Source:
https://scmp.com/comment/opinion/article/3199514/why-strong-us-dollar-should-start-coming-down-earth-soon
Opinion/ Comment

Why the strong US dollar should start coming down to earth soon

  • The war in Ukraine and the Federal Reserve’s fight against inflation have made the US dollar the go-to currency for safe-haven protection
  • But now that all the bad news is factored in and inflation is slowing down, dollar bulls are starting to hit the exits from the dollar trade
A portrait of the seventh US president, Andrew Jackson, on a US$20 bill. The strong US dollar trade may be reaching the end of the road. Photo: AP

In the foreign exchange markets, there is no such thing as a forever trade and what goes up must inevitably come down. It’s the fundamental law of gravity that once sure-fire bets ultimately reach their zenith, they tend to go into reverse.

The same fate awaits the market’s most-favoured currency bet over the last few years as the strong US dollar trade looks like it has reached the end of the road and it’s just a matter of time before it heads south again.

The war in Ukraine, the deteriorating geopolitical outlook and the US Federal Reserve’s fight against inflation have made the US dollar the go-to currency for safe-haven protection. But now that all the bad news is factored in, dollar bulls are starting to hit the exits from what has been a very overcrowded trade in the past two years. The great unwind is already under way.

Certainly last week’s news that US consumer price inflation slowed more than expected to 7.7 per cent in October, from 8.2 per cent in September, was a shot in the arm for hopes that the headline rate may have peaked at 9.1 per cent back in June.

The other good news was that the core inflation rate, excluding food and energy prices, eased back to 6.3 per cent in October from 6.6 per cent the previous month, underlining that the wave of price rises which has buffeted the United States economy since Russia invaded Ukraine in February may be past its worst.

If that’s the case, then the Fed’s inflation hawks will need to readjust their sights on how far interest rate rises need to go in the current cycle.

Jerome Powell, chairman of the US Federal Reserve, speaks during a news conference on November 2, after Fed officials delivered their fourth straight 75-basis-point interest rate increase. Photo: Bloomberg
Jerome Powell, chairman of the US Federal Reserve, speaks during a news conference on November 2, after Fed officials delivered their fourth straight 75-basis-point interest rate increase. Photo: Bloomberg

Inflation is still well above the Fed’s 2 per cent target, but the slowdown in the last few months will have cast doubts on the central bank’s resolve to keep beating inflation expectations down with its fusillade of 0.75 percentage point rate rises, which it has carried out at four policy meetings in a row.

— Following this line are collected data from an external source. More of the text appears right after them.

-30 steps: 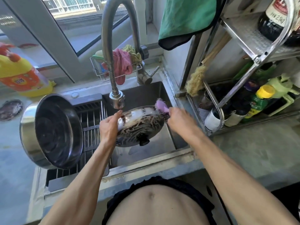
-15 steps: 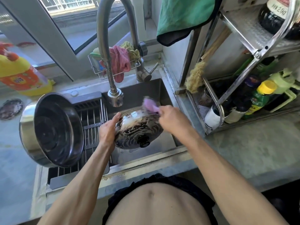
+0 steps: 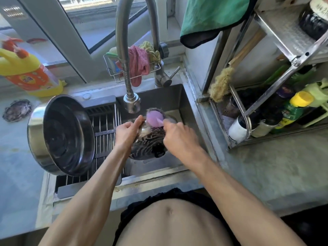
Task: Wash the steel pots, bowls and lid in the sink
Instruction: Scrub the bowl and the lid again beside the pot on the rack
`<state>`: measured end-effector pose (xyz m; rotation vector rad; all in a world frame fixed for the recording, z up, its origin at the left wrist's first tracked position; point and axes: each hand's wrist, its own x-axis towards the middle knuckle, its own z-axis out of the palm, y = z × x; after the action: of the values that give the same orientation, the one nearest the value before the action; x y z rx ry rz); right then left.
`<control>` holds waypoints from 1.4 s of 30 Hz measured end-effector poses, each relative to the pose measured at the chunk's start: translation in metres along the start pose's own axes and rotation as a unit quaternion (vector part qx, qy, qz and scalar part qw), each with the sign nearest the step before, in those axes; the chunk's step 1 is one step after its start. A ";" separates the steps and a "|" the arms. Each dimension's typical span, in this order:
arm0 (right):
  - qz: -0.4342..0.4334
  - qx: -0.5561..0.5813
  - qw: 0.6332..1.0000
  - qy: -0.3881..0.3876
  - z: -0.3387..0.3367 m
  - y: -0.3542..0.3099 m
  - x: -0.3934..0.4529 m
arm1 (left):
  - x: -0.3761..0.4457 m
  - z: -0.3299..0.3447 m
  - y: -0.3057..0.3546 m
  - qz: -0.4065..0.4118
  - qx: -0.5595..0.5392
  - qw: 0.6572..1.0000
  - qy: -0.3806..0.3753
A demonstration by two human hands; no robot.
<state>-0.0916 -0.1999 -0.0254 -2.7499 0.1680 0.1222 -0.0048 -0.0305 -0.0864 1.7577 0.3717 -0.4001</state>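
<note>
1. I see the left hand [image 3: 126, 133] gripping the left rim of the steel lid [image 3: 148, 145], fingers curled over its edge; the lid is held tilted over the sink [image 3: 186, 103], its black knob [image 3: 159, 153] facing me at the lower edge.
2. The right hand [image 3: 179, 137] grips a purple scrubber [image 3: 155, 118], fingers curled round it; the scrubber presses on the upper part of the lid, just beneath the tap head [image 3: 132, 103]; whether water is running, I cannot tell.
3. A large steel pot [image 3: 62, 135] stands tipped on its side on the drying rack [image 3: 104, 132] over the left part of the sink, its open mouth turned to the right, close beside the left forearm.
4. On the tabletop [image 3: 266, 166] to the far left sits a yellow and orange detergent bottle [image 3: 26, 71]; behind the tap a wire caddy [image 3: 133, 68] holds a pink cloth [image 3: 139, 63] and other rags.
5. To the right, a metal shelf rack [image 3: 292, 55] holds bottles, one with a yellow cap [image 3: 300, 98]; a green towel [image 3: 213, 15] hangs above it; a brush [image 3: 221, 83] leans against its frame.
</note>
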 end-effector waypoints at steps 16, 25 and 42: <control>0.054 -0.125 0.990 -0.022 -0.007 0.031 0.008 | 0.011 0.019 -0.005 -0.136 -0.174 0.975 -0.028; 0.165 0.200 0.964 0.064 0.009 0.057 0.015 | 0.011 -0.007 -0.002 -0.085 -0.122 0.988 -0.043; 0.153 0.369 0.916 -0.039 0.026 0.070 0.047 | 0.002 -0.003 0.036 0.110 0.271 0.930 -0.221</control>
<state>-0.0558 -0.2588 -0.0803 -1.9457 0.5077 0.2034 0.0137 -0.0350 -0.0551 2.1406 -0.2875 -0.7695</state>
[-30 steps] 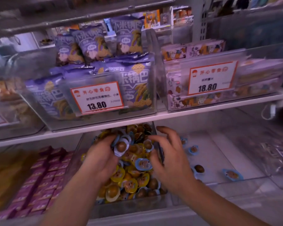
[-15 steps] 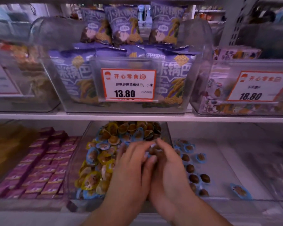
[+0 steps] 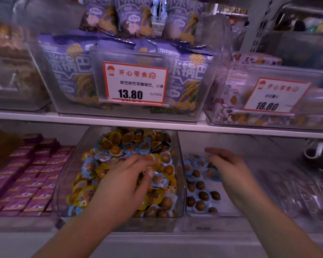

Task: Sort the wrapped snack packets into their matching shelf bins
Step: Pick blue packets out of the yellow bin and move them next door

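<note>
A clear middle bin (image 3: pixel 181 175) on the lower shelf holds a heap of small egg-shaped snack packets, yellow-rimmed (image 3: pixel 84 196) and blue-rimmed (image 3: pixel 158 180) mixed together. My left hand (image 3: pixel 127 181) lies on this heap with its fingers stretched out, the thumb beside a blue-rimmed packet. The clear bin to the right (image 3: pixel 198 214) holds several blue-rimmed packets (image 3: pixel 203 195) on its floor. My right hand (image 3: pixel 229 168) hovers over that bin with its fingers spread, a blue-rimmed packet (image 3: pixel 213 174) just under it. The right hand is blurred.
Pink boxed snacks (image 3: pixel 26 179) fill the bin at the lower left. Above the white shelf board (image 3: pixel 157 125) stand bins of purple snack bags (image 3: pixel 67 71) with price tags 13.80 (image 3: pixel 134 84) and 18.80 (image 3: pixel 274 95). Clear-wrapped goods (image 3: pixel 296 187) lie at the lower right.
Both hands were pressed together over the middle bin's right side. My right hand has since swung right over the neighbouring bin, and my left hand has spread over the mixed heap.
</note>
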Motion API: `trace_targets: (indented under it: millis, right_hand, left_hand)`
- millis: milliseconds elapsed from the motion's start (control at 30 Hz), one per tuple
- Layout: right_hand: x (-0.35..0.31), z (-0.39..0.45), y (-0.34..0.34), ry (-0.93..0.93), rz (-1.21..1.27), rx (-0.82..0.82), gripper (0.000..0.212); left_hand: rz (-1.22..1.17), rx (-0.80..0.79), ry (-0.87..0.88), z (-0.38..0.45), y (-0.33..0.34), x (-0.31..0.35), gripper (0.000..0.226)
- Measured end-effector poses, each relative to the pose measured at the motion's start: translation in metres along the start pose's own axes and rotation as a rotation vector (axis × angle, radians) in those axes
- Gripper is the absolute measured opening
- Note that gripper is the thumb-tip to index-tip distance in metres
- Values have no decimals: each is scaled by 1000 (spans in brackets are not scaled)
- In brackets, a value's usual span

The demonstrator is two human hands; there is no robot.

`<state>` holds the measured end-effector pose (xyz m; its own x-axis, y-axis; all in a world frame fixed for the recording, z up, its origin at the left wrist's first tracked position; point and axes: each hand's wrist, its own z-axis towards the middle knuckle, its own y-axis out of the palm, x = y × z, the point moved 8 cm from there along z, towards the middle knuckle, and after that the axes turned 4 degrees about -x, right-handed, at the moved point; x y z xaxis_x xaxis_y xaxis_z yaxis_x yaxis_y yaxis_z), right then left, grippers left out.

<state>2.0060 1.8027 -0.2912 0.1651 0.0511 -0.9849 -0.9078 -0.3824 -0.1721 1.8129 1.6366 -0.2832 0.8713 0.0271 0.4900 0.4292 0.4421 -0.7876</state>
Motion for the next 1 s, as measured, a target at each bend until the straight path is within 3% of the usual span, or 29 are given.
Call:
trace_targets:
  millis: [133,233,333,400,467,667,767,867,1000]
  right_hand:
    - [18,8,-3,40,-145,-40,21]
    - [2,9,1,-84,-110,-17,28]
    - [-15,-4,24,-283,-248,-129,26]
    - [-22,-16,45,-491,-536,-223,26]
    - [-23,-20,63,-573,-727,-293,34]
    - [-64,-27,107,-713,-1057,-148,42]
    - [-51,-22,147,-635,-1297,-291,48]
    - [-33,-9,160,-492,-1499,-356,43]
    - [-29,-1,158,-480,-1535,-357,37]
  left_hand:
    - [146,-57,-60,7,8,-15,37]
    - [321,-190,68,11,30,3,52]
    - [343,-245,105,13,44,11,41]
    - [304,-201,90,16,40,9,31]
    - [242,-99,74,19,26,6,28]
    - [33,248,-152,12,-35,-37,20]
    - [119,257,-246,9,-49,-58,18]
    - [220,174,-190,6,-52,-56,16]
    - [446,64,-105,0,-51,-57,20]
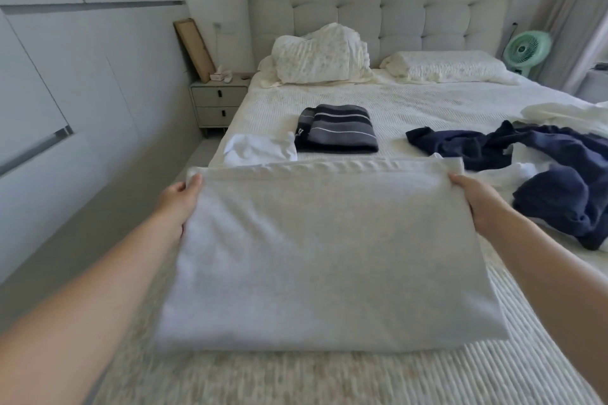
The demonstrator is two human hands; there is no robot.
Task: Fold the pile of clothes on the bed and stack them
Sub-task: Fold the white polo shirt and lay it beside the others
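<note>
A: What's nearest on the bed (427, 99)?

B: A pale grey garment (325, 256), folded into a broad rectangle, soft and blurred, with a ribbed hem along its far edge. Its near edge rests on the ribbed cover; the far edge is lifted.

A: Who holds it?

B: The left hand (179, 204) pinches the far left corner, thumb on top; the right hand (477, 200) pinches the far right corner. Both sets of fingers go behind the cloth, so only the thumbs and the backs of the hands show.

A: And beyond the grey garment?

B: Just past its far left corner lies a folded white piece (260, 148), partly hidden by the raised hem. Touching that, farther in, is a folded navy garment with pale stripes (337, 128). To the right of the grey garment sprawls the unfolded pile of dark blue clothes (543, 171) with white bits among it; the frame cuts it off at the right.

A: Farther still?

B: Two pillows (319, 56) against the tufted headboard (427, 10). What the white pieces are, I cannot tell.
</note>
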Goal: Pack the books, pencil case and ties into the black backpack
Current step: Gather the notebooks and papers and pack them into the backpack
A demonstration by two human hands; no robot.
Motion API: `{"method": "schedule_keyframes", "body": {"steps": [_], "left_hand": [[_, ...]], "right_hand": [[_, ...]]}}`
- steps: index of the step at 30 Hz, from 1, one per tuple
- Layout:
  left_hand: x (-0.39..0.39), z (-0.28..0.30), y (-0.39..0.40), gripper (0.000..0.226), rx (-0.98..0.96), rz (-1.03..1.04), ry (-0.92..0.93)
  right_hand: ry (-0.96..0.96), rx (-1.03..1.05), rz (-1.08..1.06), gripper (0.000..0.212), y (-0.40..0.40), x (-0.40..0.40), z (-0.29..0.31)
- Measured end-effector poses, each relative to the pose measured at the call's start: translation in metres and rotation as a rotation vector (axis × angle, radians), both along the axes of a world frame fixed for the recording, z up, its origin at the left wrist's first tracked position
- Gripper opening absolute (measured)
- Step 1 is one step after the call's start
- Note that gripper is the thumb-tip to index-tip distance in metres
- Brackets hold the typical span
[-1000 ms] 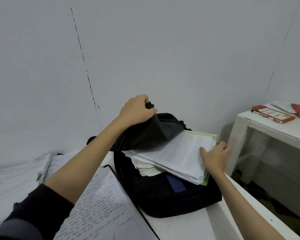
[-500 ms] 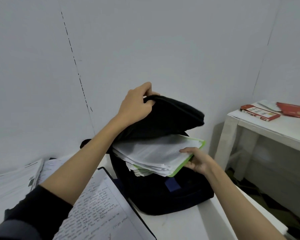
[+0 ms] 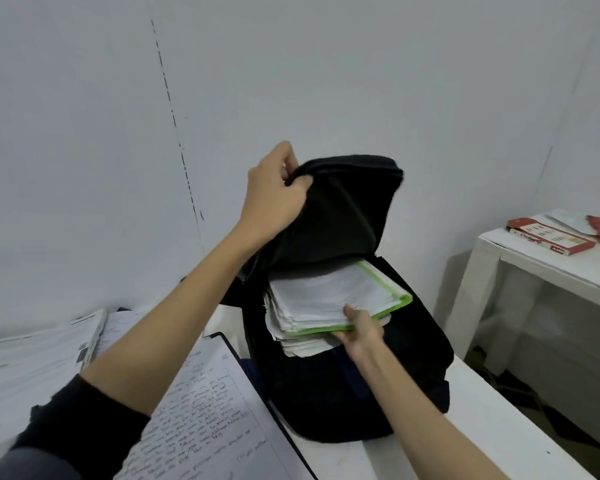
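My left hand (image 3: 274, 199) now pinches the flap (image 3: 340, 216) lifted higher than a second ago; the backpack (image 3: 378, 382) stands upright on the table (image 3: 482, 427), and my right hand (image 3: 359, 329), clamped on the books (image 3: 329, 299), has slid them halfway in

The left arm reaches up and forward from the bottom left corner. It has a dark sleeve pushed up near the elbow, and the forearm is bare. The left hand (image 3: 276, 199) is up high, with the back of the hand facing us. Its thumb and fingers are curled and pinch the top edge of the backpack flap (image 3: 340, 216). The right arm comes up from the bottom right and is bare. The right hand (image 3: 361, 329) is lower down. Its thumb lies on top of the stack of papers (image 3: 329, 299), and its fingers curl under the stack, holding it.
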State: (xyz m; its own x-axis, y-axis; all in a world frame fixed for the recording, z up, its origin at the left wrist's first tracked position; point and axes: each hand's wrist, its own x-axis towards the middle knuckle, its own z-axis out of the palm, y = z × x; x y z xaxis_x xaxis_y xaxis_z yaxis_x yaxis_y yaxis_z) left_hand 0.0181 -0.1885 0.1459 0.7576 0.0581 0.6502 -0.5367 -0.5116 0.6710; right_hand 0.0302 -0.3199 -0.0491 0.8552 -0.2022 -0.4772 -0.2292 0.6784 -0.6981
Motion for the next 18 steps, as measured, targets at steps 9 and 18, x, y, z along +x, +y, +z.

The Fed may be concerned that it can’t show any weakness in its inflation fight but it cannot afford to keep battering the economy that already dipped into technical recession earlier this year, while recovery hopes are on the ropes. After all, the Fed’s mandate is to maintain sustainable non-inflationary growth and job creation over the future, not provoke a deeper downturn.

The Fed’s tightening cycle, having driven the Fed funds rate from near zero at the start of the year to 4 per cent, is not the only factor that has sharpened monetary conditions in the economy. The Fed is already slimming down its balance sheet after the spree of debt purchases made under its quantitative easing programme, and M1 money supply is already starting to contract.

The rampant dollar has also inflicted a major squeeze on the economy, making US exports much more expensive as the trade-weighted DXY US Dollar Currency Index rose by a massive 27 per cent between early 2021 and its recent high point at the end of September 2022. That’s the monetary equivalent of an extra 6 percentage points added to short-term US interest rates.

Meanwhile, US fiscal policy has become less supportive of growth; the cumulative budget deficit has fallen very sharply this year as government finances have recovered following the Covid-19 crisis. Something needs to give to help turn the tide.

Either the government needs to step up fiscal stimulus again (which is less likely now in the light of last week’s midterm elections and looming gridlock over the budget), or the Fed needs to ease off the monetary brake.

The markets are already starting to sense that change is in the air and the Fed might be close to a pivot soon. After four successive 75-basis-point interest rate rises, the CME’s Fedwatch tool is factoring in an 80 per cent chance of a 0.5-percentage-point rate move at the Fed’s next policy meeting on December 14.

If the Fed’s anti-inflation zeal is starting to cool, hopes will build that the Fed funds rate could peak at 5 per cent early next year. The rate could be down to 4 per cent or lower by end-2023 if recession risk deepens and inflation falls away dramatically.

With precipitating pressure for peace in the air over Ukraine and the Fed close to a top in rates, it should be the beginning of the end for the strong dollar trade.